## WHAT YOU ARE ASKED TO DO
In the copy, keep every word of the data below and none of its pictures.

## DATA EXTRACT
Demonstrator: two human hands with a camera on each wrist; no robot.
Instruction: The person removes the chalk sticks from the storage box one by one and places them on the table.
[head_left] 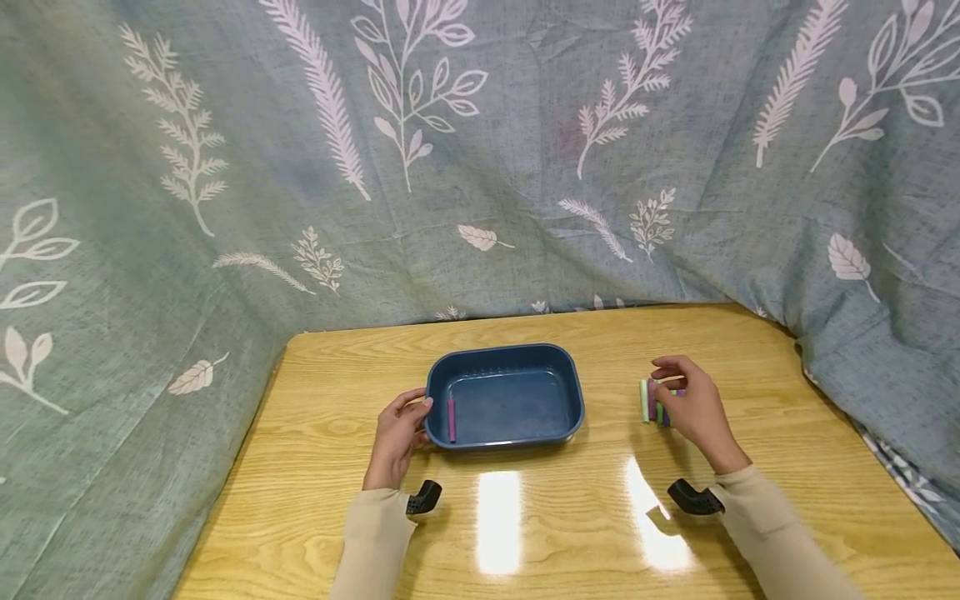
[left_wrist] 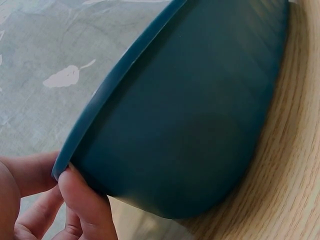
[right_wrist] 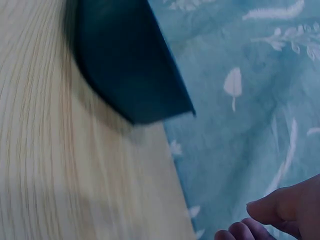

## RESULT OF THIS TASK
Demonstrator: two human hands with a camera on each wrist; no robot.
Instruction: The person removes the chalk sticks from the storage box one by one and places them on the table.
[head_left] 
[left_wrist] 
[right_wrist] 

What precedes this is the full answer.